Last week (from May 18th-20th) we gathered our 2009 class of Climate Corps Fellows for a three-day training in our San Francisco office. The 26 Fellows arrived from across the country, and were joined by EDF staff, representatives from some of the 23 Climate Corps host companies, and a few media observers (SF Chronicle, Grist.org) for a crash course in energy efficiency approaches for office buildings and data centers.

The textbook for training was the Climate Corps Handbook, a reference manual on energy efficiency investment opportunities that we wrote for the Climate Corps Fellows to consult throughout their fellowships. The Handbook outlines EDF’s recommended steps for identifying and prioritizing building energy efficiency measures, and explains how to benchmark the energy efficiency of one building against others in the region. It also provides an introduction to the types of efficiency options that exist in commercial buildings— in lighting, office equipment, HVAC and water heating—and in commercial data centers.
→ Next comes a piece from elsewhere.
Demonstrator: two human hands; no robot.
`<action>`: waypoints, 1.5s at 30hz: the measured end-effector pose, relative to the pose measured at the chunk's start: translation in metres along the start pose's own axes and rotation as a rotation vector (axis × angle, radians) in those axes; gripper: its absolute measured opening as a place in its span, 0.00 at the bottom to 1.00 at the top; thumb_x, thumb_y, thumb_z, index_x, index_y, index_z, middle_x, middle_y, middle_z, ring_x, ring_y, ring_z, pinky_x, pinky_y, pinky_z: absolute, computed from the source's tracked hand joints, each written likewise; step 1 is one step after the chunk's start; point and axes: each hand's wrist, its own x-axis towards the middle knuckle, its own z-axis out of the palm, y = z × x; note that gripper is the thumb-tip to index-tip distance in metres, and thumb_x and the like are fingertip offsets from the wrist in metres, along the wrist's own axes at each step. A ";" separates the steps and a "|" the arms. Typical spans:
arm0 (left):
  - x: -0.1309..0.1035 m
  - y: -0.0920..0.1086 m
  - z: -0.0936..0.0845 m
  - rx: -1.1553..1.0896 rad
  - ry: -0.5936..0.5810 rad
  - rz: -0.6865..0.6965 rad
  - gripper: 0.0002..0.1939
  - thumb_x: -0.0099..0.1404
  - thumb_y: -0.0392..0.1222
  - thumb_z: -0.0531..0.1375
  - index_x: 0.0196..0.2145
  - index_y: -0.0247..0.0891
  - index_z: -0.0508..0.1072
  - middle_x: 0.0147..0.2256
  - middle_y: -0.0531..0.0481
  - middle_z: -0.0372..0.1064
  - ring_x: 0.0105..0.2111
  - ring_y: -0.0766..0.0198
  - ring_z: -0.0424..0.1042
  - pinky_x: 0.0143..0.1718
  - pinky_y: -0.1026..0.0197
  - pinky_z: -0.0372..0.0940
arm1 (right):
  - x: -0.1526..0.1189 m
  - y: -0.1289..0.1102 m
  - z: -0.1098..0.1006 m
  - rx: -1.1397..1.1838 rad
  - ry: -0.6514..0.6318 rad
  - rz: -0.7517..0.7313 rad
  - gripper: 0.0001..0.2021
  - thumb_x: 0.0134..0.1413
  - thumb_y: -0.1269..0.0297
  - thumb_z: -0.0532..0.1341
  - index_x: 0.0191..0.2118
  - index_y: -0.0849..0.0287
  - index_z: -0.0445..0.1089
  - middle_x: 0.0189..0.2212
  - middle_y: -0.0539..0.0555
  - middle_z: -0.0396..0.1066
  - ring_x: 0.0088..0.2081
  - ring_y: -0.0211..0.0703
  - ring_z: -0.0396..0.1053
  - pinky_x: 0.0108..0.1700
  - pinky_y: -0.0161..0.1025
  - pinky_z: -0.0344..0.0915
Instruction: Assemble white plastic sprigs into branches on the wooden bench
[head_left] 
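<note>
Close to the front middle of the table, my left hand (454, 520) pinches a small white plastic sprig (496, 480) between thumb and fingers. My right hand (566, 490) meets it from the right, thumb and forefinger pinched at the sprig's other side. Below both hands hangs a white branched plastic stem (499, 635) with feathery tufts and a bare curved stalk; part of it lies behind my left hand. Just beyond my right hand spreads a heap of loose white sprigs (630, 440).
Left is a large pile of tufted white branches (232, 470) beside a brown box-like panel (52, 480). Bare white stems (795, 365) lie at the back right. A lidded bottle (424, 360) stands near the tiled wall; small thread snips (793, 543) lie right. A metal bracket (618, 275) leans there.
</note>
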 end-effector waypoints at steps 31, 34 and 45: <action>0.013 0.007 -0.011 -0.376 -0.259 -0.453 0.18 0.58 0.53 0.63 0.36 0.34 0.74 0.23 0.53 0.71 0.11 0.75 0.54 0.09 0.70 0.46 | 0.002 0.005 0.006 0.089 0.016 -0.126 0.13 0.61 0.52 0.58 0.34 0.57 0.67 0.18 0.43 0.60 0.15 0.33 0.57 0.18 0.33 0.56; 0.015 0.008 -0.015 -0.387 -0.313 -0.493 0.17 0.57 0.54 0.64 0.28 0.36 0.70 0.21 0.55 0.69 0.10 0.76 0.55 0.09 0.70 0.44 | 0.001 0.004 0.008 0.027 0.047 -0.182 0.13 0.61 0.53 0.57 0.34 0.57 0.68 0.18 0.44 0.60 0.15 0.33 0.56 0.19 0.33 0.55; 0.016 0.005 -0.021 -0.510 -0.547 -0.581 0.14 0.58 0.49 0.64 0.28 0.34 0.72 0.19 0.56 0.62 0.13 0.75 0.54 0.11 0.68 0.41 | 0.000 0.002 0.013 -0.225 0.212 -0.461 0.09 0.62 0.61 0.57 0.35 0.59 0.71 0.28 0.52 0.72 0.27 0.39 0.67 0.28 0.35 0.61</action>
The Climate Corps Fellows will be spending the next ten weeks working with staff at their host companies to identify and analyze promising options for cutting energy use in various building systems and the equipment contained in those buildings. The Fellows are all MBA students, so they’re coming in with a strong background in financial analysis and business strategy, but we wanted to make sure they had a basic grounding in the types of systems (lighting, commercial HVAC, etc.) and equipment (servers, PCs, etc.) that they would have to analyze over the summer, and some typical strategies for improving efficiency in those areas. We teamed up with efficiency experts from Rocky Mountain Institute to develop training modules that would give each Fellow the background to have informed discussions with facilities staff at their companies about energy efficiency opportunities in buildings.
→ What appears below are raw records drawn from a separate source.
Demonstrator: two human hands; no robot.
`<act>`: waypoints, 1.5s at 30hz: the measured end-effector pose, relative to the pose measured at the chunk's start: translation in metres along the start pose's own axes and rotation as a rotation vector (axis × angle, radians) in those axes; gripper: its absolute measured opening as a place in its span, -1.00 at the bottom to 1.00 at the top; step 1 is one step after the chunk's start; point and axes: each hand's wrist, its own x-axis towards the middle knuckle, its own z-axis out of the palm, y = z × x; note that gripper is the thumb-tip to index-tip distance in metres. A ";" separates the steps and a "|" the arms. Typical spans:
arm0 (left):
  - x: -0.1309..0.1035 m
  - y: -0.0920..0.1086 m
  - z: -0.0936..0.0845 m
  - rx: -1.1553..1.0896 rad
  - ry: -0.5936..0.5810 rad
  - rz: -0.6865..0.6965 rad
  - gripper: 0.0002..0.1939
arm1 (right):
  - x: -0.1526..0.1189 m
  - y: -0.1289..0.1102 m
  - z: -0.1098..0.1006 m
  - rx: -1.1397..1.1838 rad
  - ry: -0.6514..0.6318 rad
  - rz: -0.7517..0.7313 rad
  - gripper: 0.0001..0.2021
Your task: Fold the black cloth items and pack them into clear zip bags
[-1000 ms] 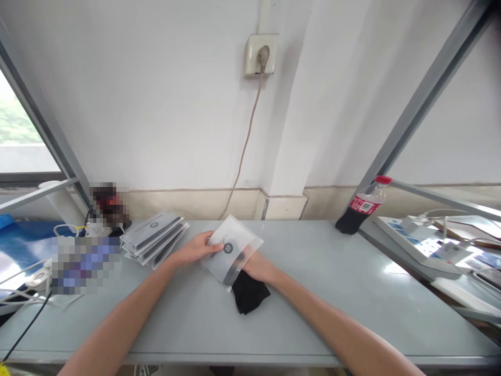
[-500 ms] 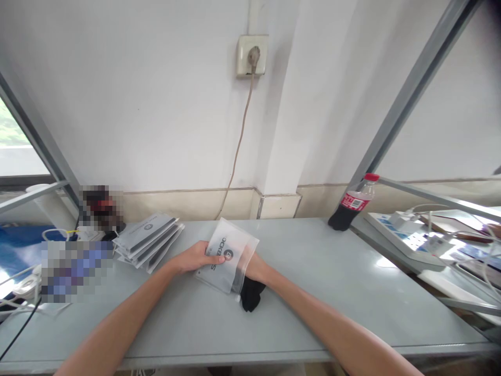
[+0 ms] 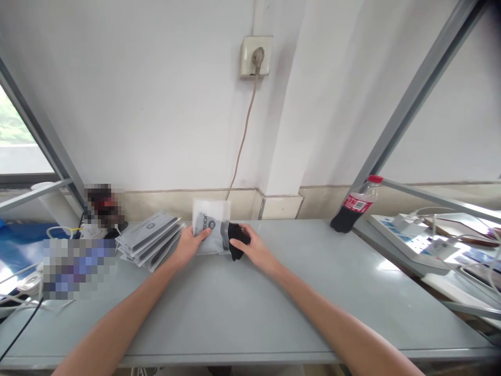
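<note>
A frosted zip bag with dark printing and a round logo is held over the middle of the desk. My left hand pinches its left side, thumb across the front. Out of the bag's right end sticks black fabric, apparently a sock; a grey shape shows through the plastic beside it. My right hand grips the sock from the right, thumb in front and fingers behind. How far the sock reaches inside is hard to make out.
Left of the bag lies a fanned stack of similar bags. A cola bottle with a red cap stands at the back right. Cables, chargers and a power strip lie beyond the right frame. A cord hangs from the wall socket.
My right hand has come out from the bag and now grips the black sock at its right end. The bag has turned and moved up and left, with my left hand still on it.
</note>
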 end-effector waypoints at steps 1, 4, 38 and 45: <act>0.000 0.000 0.001 -0.035 0.032 -0.013 -0.46 | 0.001 0.001 -0.002 0.066 0.000 0.066 -0.42; -0.005 0.003 0.001 -0.126 -0.095 -0.097 -0.46 | 0.003 0.006 -0.004 0.258 -0.061 0.190 -0.53; -0.021 0.009 0.024 -0.043 0.349 0.209 -0.55 | -0.002 0.006 -0.003 0.371 -0.145 0.214 -0.63; -0.033 0.014 0.030 -0.042 0.420 0.268 -0.54 | -0.004 0.006 -0.007 0.378 -0.278 0.371 -0.54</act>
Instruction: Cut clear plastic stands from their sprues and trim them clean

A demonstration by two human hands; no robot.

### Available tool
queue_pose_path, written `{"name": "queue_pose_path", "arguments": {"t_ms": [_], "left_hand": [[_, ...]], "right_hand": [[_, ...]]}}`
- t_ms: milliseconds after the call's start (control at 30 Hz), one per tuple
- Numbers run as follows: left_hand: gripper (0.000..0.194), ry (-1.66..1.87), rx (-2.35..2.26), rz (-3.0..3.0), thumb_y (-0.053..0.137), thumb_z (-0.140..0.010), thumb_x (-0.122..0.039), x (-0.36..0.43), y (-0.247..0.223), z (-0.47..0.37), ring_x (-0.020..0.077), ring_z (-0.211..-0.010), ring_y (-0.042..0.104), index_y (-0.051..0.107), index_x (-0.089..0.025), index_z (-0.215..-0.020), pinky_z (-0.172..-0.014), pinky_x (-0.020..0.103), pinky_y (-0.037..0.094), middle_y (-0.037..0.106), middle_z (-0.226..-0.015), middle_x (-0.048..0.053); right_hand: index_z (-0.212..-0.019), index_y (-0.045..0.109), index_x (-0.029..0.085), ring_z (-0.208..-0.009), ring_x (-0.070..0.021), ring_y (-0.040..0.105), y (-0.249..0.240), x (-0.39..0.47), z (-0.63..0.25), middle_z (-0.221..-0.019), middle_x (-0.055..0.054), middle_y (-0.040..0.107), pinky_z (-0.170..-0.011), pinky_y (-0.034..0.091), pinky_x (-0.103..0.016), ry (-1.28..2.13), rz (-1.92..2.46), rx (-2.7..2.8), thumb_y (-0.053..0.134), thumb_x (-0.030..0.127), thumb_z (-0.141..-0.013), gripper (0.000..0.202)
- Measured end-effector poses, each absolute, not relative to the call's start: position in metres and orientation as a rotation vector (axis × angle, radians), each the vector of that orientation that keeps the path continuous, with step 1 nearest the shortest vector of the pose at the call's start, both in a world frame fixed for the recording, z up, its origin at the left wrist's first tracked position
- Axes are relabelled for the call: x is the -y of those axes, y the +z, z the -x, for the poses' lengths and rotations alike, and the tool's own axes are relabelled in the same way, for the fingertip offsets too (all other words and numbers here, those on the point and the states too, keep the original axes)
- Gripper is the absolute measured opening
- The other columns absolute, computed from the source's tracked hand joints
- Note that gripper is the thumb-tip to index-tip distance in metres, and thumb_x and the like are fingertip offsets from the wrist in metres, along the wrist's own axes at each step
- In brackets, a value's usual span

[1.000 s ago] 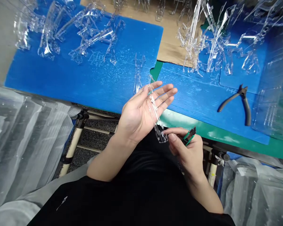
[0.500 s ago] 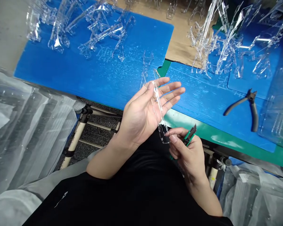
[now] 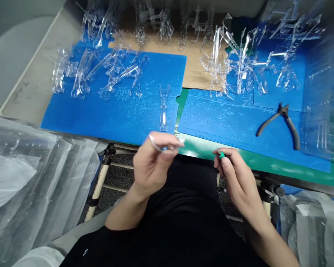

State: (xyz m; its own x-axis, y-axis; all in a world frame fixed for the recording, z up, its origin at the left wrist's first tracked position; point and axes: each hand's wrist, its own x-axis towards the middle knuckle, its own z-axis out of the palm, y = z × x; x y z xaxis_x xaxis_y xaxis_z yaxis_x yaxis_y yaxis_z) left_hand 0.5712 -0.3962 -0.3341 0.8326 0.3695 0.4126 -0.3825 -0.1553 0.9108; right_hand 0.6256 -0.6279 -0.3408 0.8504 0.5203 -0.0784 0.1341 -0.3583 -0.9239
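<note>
Grey-handled pliers (image 3: 284, 112) are lying beyond; left hand (image 3: 151, 165) is pinching one clear plastic piece (image 3: 180, 142), right hand (image 3: 236, 168) one green tool (image 3: 222, 155).

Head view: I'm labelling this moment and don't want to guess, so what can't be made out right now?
All in the head view:
- Shape of the clear piece: blurred, and mostly covered by the left hand.
- Most of the green tool: hidden by the right hand.
- Far side of the clear bin: cut off by the right edge.
- Pale marks on the blue mat: too faint to read.
</note>
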Motion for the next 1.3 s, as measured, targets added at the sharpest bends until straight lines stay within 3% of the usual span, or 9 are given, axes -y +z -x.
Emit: {"name": "queue_pose_path", "arguments": {"t_ms": [167,367,833,1000,1300], "left_hand": [[0.02,0.472,0.256,-1.932,0.06,-0.111,-0.017,0.396,-0.337,-0.568,0.0236,-0.096,0.071,0.075,-0.024,-0.121,-0.088,0.04,0.053,0.079,-0.101,0.008],[0.023,0.444,0.229,-2.022,0.062,-0.109,-0.018,0.403,-0.333,-0.564,0.0236,-0.091,0.07,0.076,-0.027,-0.126,-0.085,0.04,0.049,0.08,-0.105,0.007],[0.021,0.457,0.261,-2.079,0.063,-0.108,-0.015,0.407,-0.326,-0.565,0.0229,-0.086,0.068,0.075,-0.026,-0.122,-0.083,0.041,0.046,0.079,-0.099,0.006],[0.019,0.4,0.251,-2.01,0.062,-0.108,-0.016,0.41,-0.319,-0.561,0.0223,-0.083,0.067,0.076,-0.025,-0.117,-0.081,0.04,0.047,0.077,-0.095,0.006],[0.017,0.253,0.072,-1.846,0.06,-0.112,-0.021,0.416,-0.314,-0.557,0.0227,-0.091,0.068,0.077,-0.024,-0.115,-0.082,0.037,0.052,0.076,-0.098,0.007]], "right_hand": [[-0.133,0.061,0.024,-0.095,-0.0192,0.068,-0.314,0.636,-0.632,-0.11,-0.006,0.07,-0.083,0.05,-0.032,0.154,2.048,0.895,0.056,0.02,-0.115,0.019],[-0.137,0.061,0.021,-0.082,-0.0201,0.063,-0.297,0.634,-0.629,-0.098,-0.007,0.066,-0.071,0.048,-0.034,-0.015,2.205,1.077,0.059,0.016,-0.112,0.025],[-0.134,0.067,0.016,-0.081,-0.0201,0.065,-0.297,0.641,-0.629,-0.099,-0.008,0.069,-0.071,0.048,-0.035,-0.045,2.274,1.057,0.063,0.015,-0.111,0.024],[-0.13,0.07,0.018,-0.081,-0.0198,0.066,-0.304,0.64,-0.641,-0.1,-0.007,0.07,-0.072,0.048,-0.035,0.037,2.281,0.934,0.058,0.022,-0.115,0.02],[-0.135,0.065,0.023,-0.082,-0.0199,0.065,-0.287,0.645,-0.627,-0.097,-0.005,0.068,-0.071,0.049,-0.034,0.056,2.134,0.973,0.06,0.017,-0.113,0.024]]}}
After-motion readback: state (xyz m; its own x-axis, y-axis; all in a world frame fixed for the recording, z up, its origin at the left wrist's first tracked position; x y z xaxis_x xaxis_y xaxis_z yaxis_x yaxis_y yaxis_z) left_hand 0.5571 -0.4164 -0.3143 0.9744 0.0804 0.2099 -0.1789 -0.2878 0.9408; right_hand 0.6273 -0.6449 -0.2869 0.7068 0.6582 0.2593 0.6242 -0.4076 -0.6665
All-in-all, it was a jam-packed three days. One highlight of the first day was our trip to PG&E’s Pacific Energy Center for an afternoon class on lighting efficiency in a classroom rigged up with all the lighting technology you’d be likely to find in a commercial space—from old T12 linear fluorescents (the energy-wasting dinosaurs of office lighting) to state-of-the-art LED fixtures.

On Day 2, we took a behind-the-scenes tour of the building systems at One California Street, led by the Chief Engineer there. One California was one of the first high rises built in San Francisco (in the late 1960s) and over the years the building’s engineering staff has worked hard to retrofit systems to improve performance and reduce energy use (and keep up with California’s stringent energy efficiency codes). The Chief Engineer took us to the building’s mechanical rooms, and up to the roof to see the upgraded cooling tours and the cables controlling the buildings new high efficiency elevator system.
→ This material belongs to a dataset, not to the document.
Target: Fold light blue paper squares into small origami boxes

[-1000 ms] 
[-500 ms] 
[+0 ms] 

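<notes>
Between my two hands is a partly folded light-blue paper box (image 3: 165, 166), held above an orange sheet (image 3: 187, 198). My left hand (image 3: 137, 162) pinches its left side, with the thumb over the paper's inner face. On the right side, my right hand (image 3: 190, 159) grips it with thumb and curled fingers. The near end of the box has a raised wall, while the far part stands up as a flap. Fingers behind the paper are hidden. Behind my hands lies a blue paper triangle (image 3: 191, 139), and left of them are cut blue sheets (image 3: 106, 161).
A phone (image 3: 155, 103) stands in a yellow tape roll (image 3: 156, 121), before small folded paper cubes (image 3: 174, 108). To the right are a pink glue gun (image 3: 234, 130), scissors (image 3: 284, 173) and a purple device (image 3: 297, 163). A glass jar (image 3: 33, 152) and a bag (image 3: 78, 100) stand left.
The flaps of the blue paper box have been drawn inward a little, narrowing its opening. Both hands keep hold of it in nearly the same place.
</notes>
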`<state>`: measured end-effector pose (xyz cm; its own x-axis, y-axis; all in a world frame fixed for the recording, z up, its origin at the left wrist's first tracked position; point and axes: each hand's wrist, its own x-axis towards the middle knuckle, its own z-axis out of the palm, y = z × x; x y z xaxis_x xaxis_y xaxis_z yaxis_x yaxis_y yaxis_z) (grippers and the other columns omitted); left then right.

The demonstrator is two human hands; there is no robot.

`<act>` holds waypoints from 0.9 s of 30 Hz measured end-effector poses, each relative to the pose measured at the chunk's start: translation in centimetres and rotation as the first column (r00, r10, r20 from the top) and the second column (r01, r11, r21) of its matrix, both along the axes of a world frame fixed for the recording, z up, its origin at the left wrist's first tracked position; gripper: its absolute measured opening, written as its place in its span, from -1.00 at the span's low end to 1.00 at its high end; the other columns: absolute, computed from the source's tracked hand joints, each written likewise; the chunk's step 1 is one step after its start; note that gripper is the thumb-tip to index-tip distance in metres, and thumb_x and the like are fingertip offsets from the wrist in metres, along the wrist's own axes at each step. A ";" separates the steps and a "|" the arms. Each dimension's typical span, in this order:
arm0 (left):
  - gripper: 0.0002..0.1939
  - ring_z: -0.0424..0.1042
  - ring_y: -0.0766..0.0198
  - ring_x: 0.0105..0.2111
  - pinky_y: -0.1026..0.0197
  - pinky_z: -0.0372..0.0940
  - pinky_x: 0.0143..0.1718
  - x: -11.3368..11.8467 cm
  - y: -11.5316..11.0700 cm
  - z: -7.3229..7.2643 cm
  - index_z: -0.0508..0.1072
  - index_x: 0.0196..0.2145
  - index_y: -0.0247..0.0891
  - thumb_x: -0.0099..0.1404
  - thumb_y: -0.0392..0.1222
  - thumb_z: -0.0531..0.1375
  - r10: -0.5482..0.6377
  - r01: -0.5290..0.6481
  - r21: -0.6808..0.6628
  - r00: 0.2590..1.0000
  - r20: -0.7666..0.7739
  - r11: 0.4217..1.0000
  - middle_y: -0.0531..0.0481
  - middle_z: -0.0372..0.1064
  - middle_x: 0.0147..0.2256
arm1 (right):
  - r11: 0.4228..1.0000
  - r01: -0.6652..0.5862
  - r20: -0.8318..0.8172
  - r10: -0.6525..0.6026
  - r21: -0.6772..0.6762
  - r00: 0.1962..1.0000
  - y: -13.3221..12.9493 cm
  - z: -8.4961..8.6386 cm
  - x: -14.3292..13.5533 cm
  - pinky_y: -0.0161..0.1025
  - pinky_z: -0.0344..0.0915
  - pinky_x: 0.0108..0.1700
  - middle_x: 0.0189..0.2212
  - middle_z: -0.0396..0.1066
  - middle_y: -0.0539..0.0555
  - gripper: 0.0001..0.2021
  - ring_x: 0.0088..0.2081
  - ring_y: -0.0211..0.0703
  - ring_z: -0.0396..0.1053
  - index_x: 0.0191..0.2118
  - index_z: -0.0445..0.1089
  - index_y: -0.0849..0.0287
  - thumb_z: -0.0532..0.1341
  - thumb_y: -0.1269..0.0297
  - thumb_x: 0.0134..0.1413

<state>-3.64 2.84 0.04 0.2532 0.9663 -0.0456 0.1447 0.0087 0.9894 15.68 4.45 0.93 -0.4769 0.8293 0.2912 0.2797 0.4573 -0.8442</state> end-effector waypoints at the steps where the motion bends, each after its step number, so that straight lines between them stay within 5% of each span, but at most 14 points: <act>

Day 3 was spent discussing practical on-the-ground tools and strategies for the Fellows’ summer work. Jeff Crystal, our very first Climate Corps participant (who analyzed energy efficiency improvements for EDF’s New York City headquarters in summer 2007), trained the Fellows in the Excel-based Climate Corps Financial Analysis Tool, which he helped build during his internship. Emily Reyna, a 2008 Climate Corps alum, who we’ve hired to help run the program this year, was on hand to discuss the strategies she used to overcome hurdles during her summer at Cisco Systems (where she helped identify an opportunity for $8 million in annual energy savings).

By the end of the last day, I was tired, and I’m sure the Fellows were as well. But the mood in the room felt energized—everyone seemed excited to head to their host companies and get started. We’re all looking forward to seeing what they come up with.